By John Mills
I stumbled into Be’lakor quite on accident. As it turns out, this Australian melodic death metal band named themselves after the original demon from the lore of Games Workshop’s Warhammer universes. That being said, I’m very glad I discovered them, because the band’s four albums are some of my favorite I’ve heard in the last five years. They combine excellent work with the standard guitars, basses and drums with pianos and other instrumentals to create a sound that can be both fast and heavy, then slow and thoughtful, before breaking back into the pounding rhythms that defines metal as a genre.
Be’lakor is probably not going to appeal to people who are not already fans of, or at least okay with, the basic standards of melodic death metal. The standout feature that will probably turn most people away from Be’lakor is that all of their lyrics are done in so-called “death-growls.” The aggressive and abrasive nature of this kind of singing turns a lot of people away from the genre. Be’lakor doesn’t mix death-growls with standard lyrics like some bands, and as a consequence, the words can be very difficult to understand. To compare them to a much more famous band, they sound like an Australian Amon Amarth. This is, in truth, an awful comparison, but probably the one that most people are likely to understand.

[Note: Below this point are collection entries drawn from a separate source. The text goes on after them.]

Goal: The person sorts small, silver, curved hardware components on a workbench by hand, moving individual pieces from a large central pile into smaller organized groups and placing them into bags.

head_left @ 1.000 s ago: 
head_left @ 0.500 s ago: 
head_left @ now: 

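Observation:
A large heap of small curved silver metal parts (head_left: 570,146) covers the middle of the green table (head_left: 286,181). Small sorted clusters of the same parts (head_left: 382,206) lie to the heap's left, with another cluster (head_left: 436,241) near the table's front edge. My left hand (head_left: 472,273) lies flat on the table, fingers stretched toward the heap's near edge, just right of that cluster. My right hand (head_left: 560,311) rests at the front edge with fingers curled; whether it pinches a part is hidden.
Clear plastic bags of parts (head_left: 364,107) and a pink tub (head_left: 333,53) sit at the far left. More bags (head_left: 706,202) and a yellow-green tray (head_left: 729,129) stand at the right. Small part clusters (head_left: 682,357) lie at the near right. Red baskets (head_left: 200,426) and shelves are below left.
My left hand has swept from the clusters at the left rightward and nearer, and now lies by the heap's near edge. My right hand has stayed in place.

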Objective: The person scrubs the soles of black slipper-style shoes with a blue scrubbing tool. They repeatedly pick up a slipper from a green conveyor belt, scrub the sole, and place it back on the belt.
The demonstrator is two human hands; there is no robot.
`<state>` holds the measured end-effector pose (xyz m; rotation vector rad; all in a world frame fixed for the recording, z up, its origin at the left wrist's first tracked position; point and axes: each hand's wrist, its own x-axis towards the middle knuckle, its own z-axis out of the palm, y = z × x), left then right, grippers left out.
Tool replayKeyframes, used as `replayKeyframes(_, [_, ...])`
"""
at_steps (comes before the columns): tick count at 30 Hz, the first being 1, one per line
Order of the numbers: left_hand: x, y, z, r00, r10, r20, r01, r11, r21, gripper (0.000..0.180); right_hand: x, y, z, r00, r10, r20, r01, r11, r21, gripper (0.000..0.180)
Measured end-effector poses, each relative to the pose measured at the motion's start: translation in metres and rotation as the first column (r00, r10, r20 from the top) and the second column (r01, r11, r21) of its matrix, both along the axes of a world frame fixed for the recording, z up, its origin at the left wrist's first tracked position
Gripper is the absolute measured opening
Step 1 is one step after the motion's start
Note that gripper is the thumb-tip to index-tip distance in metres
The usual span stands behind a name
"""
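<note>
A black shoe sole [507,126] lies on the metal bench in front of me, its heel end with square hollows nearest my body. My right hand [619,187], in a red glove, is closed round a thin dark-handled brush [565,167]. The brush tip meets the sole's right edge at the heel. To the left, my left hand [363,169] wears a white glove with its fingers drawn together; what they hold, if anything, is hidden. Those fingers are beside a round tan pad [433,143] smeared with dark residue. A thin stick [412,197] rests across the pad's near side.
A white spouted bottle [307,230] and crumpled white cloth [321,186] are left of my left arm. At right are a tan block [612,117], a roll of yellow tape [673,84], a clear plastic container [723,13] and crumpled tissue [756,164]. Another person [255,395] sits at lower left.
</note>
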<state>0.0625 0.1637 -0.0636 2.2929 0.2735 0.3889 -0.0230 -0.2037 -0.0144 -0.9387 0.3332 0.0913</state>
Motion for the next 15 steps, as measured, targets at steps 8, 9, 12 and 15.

After Be’lakor released their first album in 2007, each subsequent album has defined their style yet further. As might be expected of a melodic death metal band, Be’lakor maintains a steady, albeit heavy and down-tuned, melody throughout their songs. This consistency has the benefit of making any of their songs instantly identifiable, while also making it difficult to discern just which is playing. Over the length of several nearly hour-long albums, it can become easy to get lost in the music, as it blends together with little difficulty, even on shuffle. As such, I find Be’lakor to be a great band to put on in the background while I work.
Taste will obviously differ widely, especially in regard to music. Many people who don’t regularly listen to metal will find Be’lakor far from their liking. Even amongst metal fans who generally listen to faster bands or bands with more legible vocals may not enjoy Be’lakor much. All that being said, if any of what has been described sounds appealing, give them a listen. Their entire discography is available on Spotify for free. For a band with as much raw musical talent as is on display, they are almost criminally under-played.